Hello! Who are you and what business did you start?

I'm Jen, and I own FOXLY Handmade, a handmade bag company based in Albuquerque, New Mexico. I work with artists to develop illustrations that I then turn into useful, practical pouches. Think of them as little pieces of portable, functional art!

It took me a few years to find the ONE product that I really connected with, that my customers responded to, and that I could scale. After a few years of trying it all, I landed on my signature line of zipper pouches, which I have been selling exclusively since the beginning of 2019. I love being able to collaborate with and support other artists and share their valuable work more broadly with my audience.

After several years of selling almost entirely at pop-up shops and in-person events, I pivoted to focus on eCommerce sales of my pouches on my own website in late 2019. And boy, am I glad I did - my timing was just right to get my feet under me before all of my 2020 events were canceled.

Now, I've transitioned my business almost entirely online, and my website sales have been growing month over month. I anticipate that I will triple last year's sales by the end of this year, even without the in-person events I used to rely on.


What's your backstory and how did you come up with the idea?

I have been sewing and creating as a hobby and as a business since 2009, but my line of handmade bags under the name FOXLY Handmade began in earnest in 2016.

At the time, I worked full time as an interior designer at a commercial architecture firm, but I had an itch to have full creative control over a project from start to finish. I began making leather and canvas totes, block printed pouches, and all styles of bags. I developed the patterns myself, sourced materials, cut, stitched, marketed, and I developed a loyal following by carting those bags all over town to local shows (sometimes on a bike with a trailer attached to the back!).

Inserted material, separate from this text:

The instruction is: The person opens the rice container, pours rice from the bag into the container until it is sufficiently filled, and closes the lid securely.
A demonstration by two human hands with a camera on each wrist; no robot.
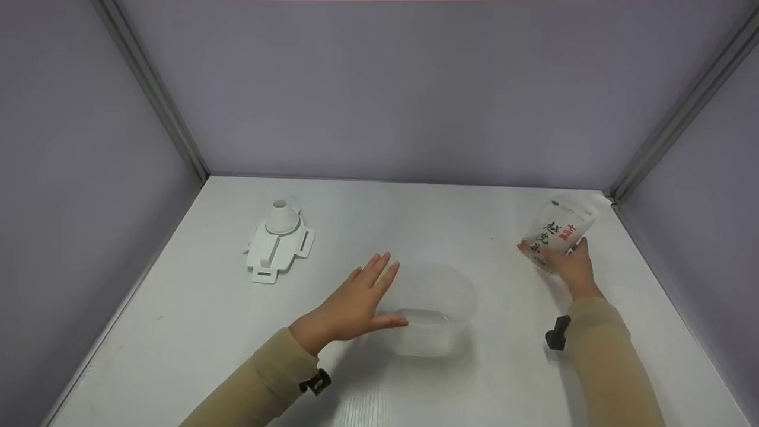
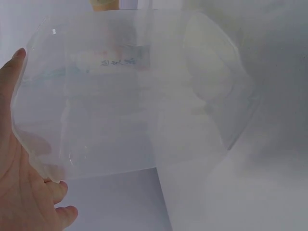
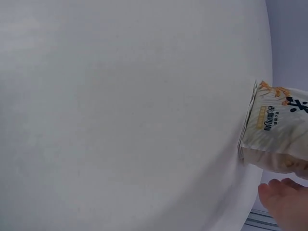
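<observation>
The left hand lay spread, fingers straight, its palm against the left wall of a clear tub that stood near the middle of the white bench. From the left wrist view the thumb tip touched the tub's rim and the see-through wall filled most of the picture. The right hand gripped the lower end of a printed pouch, fingers curled round it, at the bench's far right corner, well apart from the tub. In the right wrist view the pouch stood on the bench with fingertips just below it. A white stand carrying a small cone lay at the far left.
</observation>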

Until I burned out. I was exhausted by the range of inventory that I was trying to keep up and weighed down financially by all of the supplies and materials I had to keep on hand to produce it. It was a pace I wasn't able to sustain, and all of my time was spent creating, and I had no brain power left to actually SELL. So I had to make a change.

2017 with my bike trailer set up at the local farmers' market

I had a notebook of handwritten records from all of the sales I had made over the previous several years. I sat down with those records at the beginning of 2019 and tallied up all of my bag styles and their sales numbers. Looking at the data, it was obvious that I had a one stand out product -- and it just so happened that it was the product that was the least complex to make, and the one I was confident I could scale when the time was right. I dropped about 15-20 bag styles from my line and focused only on making zipper pouches, which feature the illustrations of several artists.

It's easy to fall down the rabbit hole and get distracted by shiny things. I did that for years before I realized I needed to simplify! Simplifying and focusing my business has also made it easier for me to say no to opportunities that don't align.

At first, I resisted the idea of getting rid of all of the styles of bags that I had become known for. I loved putting my creative energy into getting the details of a bag design just right, and it felt like I was throwing that hard work out the window. Looking back, paring back, and focusing on just one thing was the single best decision I have made for this business. It has freed up mental space and has reduced my overhead significantly. I couldn't argue with the data, and I am so grateful that I simplified my production and my product line for the sake of my own sanity (and profitability!).

Plus, I realized that by partnering with artists to create artwork for these pouches, I had the potential to exponentially expand my brand's reach over time and to continue to develop new collections without reinventing the wheel, since my core product is the same.

As a side note, I think it's important to mention here that this business is not able to provide a full-time income yet, though I am aiming for that for the future. I am very grateful to have a part-time university job that provides me with benefits and a small but consistent paycheck. I would recommend hanging on to some consistent income for as long as you can when you are just starting out unless you have a hefty personal savings cushion!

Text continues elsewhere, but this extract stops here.